Segundo o desembargador, a determinação, ao definir atribuições ao TCE-RJ, infringia a autonomia administrativa e a reserva de iniciativa do órgão para dispor sobre normas que tratem de sua organização, estrutura interna, funcionamento ou exercício do poder fiscalizatório.
Risco e prevenção de desastres
Devido à possibilidade do fenômeno climático El Niño, em julho, os municípios se preparam para enfrentar possíveis chuvas fortes e um aumento significativo nas temperaturas. O Grupo de Atuação Especializada em Meio Ambiente (Gaema) do Ministério Público do Estado do Rio de Janeiro recomendou que as secretarias estaduais do Ambiente e Sustentabilidade comprovem, em até 30 dias, a existência e a atualização dos instrumentos estaduais de prevenção e gestão de riscos relacionados ao fenômeno 2026/2027.
Em Nova Friburgo, a prefeitura informou que vem fortalecendo sua estrutura de prevenção e resposta a desastres ao longo dos últimos anos. A Secretaria Municipal de Proteção e Defesa Civil concluiu mais uma atualização do Plano de Contingência de Inverno, documento que estabelece ações preventivas e estratégicas de resposta para situações de estiagem e baixa umidade do ar.
Como parte da preparação para os próximos meses, foi realizada recentemente uma reunião operacional na Secretaria de Governo que teve como objetivo alinhar ações integradas para diferentes cenários climáticos, incluindo possíveis impactos associados ao El Niño.
Entre as medidas previstas estão a limpeza e desobstrução de bueiros e redes de drenagem, reforço dos serviços de limpeza urbana, recolhimento de entulhos, monitoramento constante das condições meteorológicas, ampliação das campanhas de orientação à população e implantação de pontos de hidratação em períodos de baixa umidade, quando necessário.
Barreira Sabo
Entre as prevenções também está a construção da primeira Barreira Sabo do Brasil, tecnologia desenvolvida no Japão para conter o deslocamento de sedimentos, pedras e troncos durante episódios de chuvas intensas. A estrutura está sendo implantada em uma encosta no bairro Duas Pedras, uma das áreas afetadas pela tragédia de 2011.
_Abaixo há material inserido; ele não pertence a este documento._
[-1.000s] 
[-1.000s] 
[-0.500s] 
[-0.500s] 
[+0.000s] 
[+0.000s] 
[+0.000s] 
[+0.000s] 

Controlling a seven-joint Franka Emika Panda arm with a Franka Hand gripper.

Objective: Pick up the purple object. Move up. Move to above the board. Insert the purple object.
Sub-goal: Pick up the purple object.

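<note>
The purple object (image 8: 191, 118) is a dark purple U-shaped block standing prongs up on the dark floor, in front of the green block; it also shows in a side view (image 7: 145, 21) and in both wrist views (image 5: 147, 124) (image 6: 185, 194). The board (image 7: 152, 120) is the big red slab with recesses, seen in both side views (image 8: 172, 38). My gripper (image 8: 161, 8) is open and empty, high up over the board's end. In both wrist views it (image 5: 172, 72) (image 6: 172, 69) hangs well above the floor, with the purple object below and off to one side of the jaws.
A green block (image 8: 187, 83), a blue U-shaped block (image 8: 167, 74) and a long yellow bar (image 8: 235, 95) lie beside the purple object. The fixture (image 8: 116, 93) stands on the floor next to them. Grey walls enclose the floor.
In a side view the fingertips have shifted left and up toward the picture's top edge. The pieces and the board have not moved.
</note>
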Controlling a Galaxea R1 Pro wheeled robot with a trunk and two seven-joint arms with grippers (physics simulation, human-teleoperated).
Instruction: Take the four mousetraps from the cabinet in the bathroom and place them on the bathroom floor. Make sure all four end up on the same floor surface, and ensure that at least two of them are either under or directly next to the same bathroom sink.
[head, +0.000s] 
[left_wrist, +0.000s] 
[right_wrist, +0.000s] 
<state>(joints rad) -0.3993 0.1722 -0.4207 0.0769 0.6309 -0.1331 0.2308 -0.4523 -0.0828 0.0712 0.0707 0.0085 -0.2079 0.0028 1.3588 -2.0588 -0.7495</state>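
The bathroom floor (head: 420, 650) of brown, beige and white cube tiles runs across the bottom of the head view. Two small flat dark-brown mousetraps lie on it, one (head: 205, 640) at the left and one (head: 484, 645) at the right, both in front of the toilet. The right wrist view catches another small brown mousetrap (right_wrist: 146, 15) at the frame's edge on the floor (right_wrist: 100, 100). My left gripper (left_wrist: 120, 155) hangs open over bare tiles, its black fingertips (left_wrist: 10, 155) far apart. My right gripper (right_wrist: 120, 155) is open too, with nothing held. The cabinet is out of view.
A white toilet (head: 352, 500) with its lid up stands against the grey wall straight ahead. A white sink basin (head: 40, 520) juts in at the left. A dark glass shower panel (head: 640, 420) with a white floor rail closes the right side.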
A obra integra um conjunto de ações voltadas ao fortalecimento da capacidade de resposta do município diante de eventos climáticos severos. Embora intervenções de engenharia contribuam para aumentar a segurança da população, especialistas destacam que a prevenção continua sendo a principal ferramenta para minimizar riscos.